そんなモトキが日本のものより数段難易度の高いしりとりでセラフィナ勝てるはずがなく、ほぼ一方的にされたのだった。


 そんなことをしていると、部屋にノックの音が響いた。

 キテラである。


「姫様、キテラです。お客様がお目見えになっています」

「私、寝間着姿よ。入れる前に着替えを手伝って……」

「かしこまりました。少々お待ちください」


 キテラだけが部屋に入ると、手際よくセラフィナの身支度を整える。

 しかし体を動かすたびに激痛が走るため、思うように着替えられない。

 仕方なくモトキが表に出て、痛みをスルーしながら着替えていく。


 初めの頃は、セラフィナが着替えるたびに意識を閉ざしていたが、1ヶ月以上共に生きてきた為、もはやモトキも気にしないようになっていた。


「どうぞ」

「失礼します」

「失礼しますです」


 来客はフラマリオとカリンだった。

 昨日の件の謝罪とお礼を言いに来たのだ。

 もちろん今回はカリンも正規の手続きを踏んで、セラフィナに会う許可を得てきた。


「セラフィナ様。昨日はとんだご迷惑をお掛けしました」

「助けていただき、ありがとうございますです」

「フラマリオに感謝するのよ。彼の妹でなければあそこまで言わなかったのだから」


 セラフィナがフラマリオを信頼していることと、モトキが2人の兄妹愛に心動かさなければ、自分の守護騎士を変えるなどという荒業は、絶対に使わなかっただろう。


「はい、お兄様にはもちろん感謝してるです。けれどそれはそれとして、お姫様にもとても感謝しているのです。もちろんシグネにも」

「そう」


 カリン達は、ここに来る前にシグネにも会って来たのだ。

 シグネは今回の件の罰として、騎士候補生の訓練に参加できなくなってしまった。

 もっともシグネがあそこにとどまっていた理由は、カリンの存在だけなので、特に不満はなかったようだ。


「さて、私はあなたに助け船を出したけど、まだ岸には辿り着いてないわよ」

『騎士だけにか?』

(今はまじめな話をしているのよ)


 カリンは半年の間に騎士にならなければ、護衛騎士どころか、一般騎士にすら永遠になれなくなってしまう。


 カリンは現在9歳である。

 半年後でも10歳になったばかりだ。

 騎士試験は自体に年齢制限は特に設けられていないが、10歳以下で受ける者はほぼ記念受験で、受かることはまずありえないだろう。

 シグネなら突破できるだろうが、あの規格外を参考にしてはいけない。


 騎士とは、知力、体力、技量、人格を高いレベルで兼ね備えた者だけがなれる役職だ。

 カリンは体力こそ申し分ないが、技量は心もとない。

 そして知力と人格も昨日のことから優れているとは言い難いだろう。


 そんなカリンが残り半年で騎士として認められるまでに成長するには、相当努力する必要があるのだ。

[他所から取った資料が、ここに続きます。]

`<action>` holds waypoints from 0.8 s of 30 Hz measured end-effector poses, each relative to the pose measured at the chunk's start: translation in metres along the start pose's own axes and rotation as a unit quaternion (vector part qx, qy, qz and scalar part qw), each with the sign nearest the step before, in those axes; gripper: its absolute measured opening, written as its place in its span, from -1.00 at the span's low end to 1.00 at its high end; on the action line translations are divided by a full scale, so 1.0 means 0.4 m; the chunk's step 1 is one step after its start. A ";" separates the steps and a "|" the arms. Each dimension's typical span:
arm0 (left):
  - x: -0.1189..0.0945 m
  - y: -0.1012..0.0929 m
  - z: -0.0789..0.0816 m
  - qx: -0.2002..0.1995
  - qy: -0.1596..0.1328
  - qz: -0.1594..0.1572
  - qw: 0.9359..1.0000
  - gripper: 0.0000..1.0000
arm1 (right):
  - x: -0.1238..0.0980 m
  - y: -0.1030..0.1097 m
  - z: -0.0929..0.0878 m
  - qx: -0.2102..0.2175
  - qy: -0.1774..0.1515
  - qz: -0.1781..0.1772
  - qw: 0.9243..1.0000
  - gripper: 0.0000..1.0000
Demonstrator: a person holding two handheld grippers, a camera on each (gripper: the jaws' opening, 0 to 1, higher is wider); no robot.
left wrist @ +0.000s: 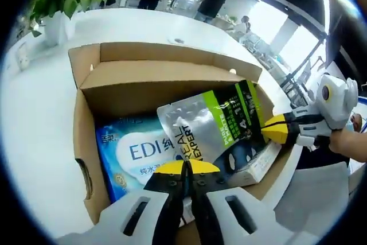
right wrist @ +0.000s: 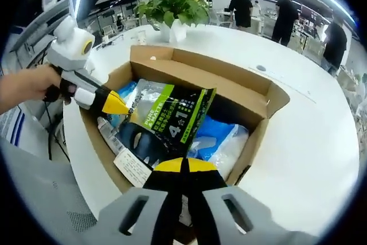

「言っておくけど、ただ騎士になっただけじゃ私は認めないわ。私はフラマリオという、優秀な護衛騎士を手放したのだから、あなたにも同等の実力を求めるわ。あなたにそれが――」

「分かりました! このカリン、半年でお兄様を超えて見せるです!」


 カリンの目には一点の曇りもない。

 それは自信ではなく、覚悟から生まれたものだ。


「フラマリオ。妹の罪は自分の罪と言っていたわね? なら罪の責任として、しっかり妹を鍛えるのよ」

「はい! このフラマリオ、必ずや妹を私に勝るとも劣らない騎士に育て上げて見せます!」

「それと――」


 セラフィナはモトキと入れ替わった。

 モトキは昨日の勝負からどうしても気になっていることがあったのだ。


「昨日の戦いで君が最後に使った技。まるで衝撃が遅れて来たみたいだったけど、あれは何だったんだ?」

「なんと! あの技まで使ったのか!」

「最後まで真剣に向き合ってくれたお姫様に、全力を出さないのは失礼かと思ったのです」


 モトキ相手にはそれで正解である。

 一瞬、手加減されたと思った時は、大人げなくも不機嫌になったものだ。

 モトキはセラフィナやカリンのように、自分の目標に一生懸命な相手が大好きなのである。


「その様子だとアレは特別な技みたいだね。その上で失礼を承知で、あの技のことを知りたいんだ。そして習得したいと思ってる」


 あの技は地球の物理法則では再現できない技だった。

 今のモトキの技は、全て地球での経験の延長線上にしかないものだ。

 ならばあの埒外の技を習得することが出来れば、モトキの強さは1つ上の次元に昇ることが出来るだろう。


「あの技の名称はディレイソード。アドヴァンス家に伝わる秘技の1つで、お姫様のおっしゃる通り、衝撃を遅らせることが出来るのです」

「秘技か……」


 秘技とは文字通り秘密の技術。

 それも家に伝わるものとなれば、おいそれと人に教えることは出来ないだろう。


「お姫様も使いたいのですね! だったら今度教えるのです!」

「いいの!? フラマリオはいいの!?」

「セラフィナ様なら構いませんよ。我々だけの秘密ですが」


 あっさり承諾された。

 もちろん本当は簡単に教えていいものではないが、セラフィナには簡単ではない大恩があるのだ。

 そしてセラフィナなら軽々しく他の者に教えないという信頼があった。


「キ、キテラさんもこのことはご内密にお願いします!」

「はい、特に興味がありませんので」


 キテラの興味がないが、どこに掛かった言葉なのかによっては悲しいことになるが、全員気にしないように努めた。

 それからしばらく雑談をすると、一行は部屋から出て行った。


「それにしても衝撃が遅れてくる攻撃か……。魔術といい、この世界は俺の知らないことがいっぱいだな。……?」


 モトキはセラフィナに話しかけたつもりだが返事がない。

 何か考え事でもしているのだろうと思い、邪魔しないようにとゆっくり心の中に戻って行った。


(フラマリオが護衛騎士じゃなくなった。他の護衛がいたとしても、パレードはまたとないチャンスのはず。必ず何か仕掛けてくるわ)


 セラフィナは何かを決意した目で天を仰いだ。


(来るなら来い。私は逃げも隠れもしないわ)


 後にセラフィナは酷く後悔することとなる。

 その決意は悲劇の始まりとなるのだった。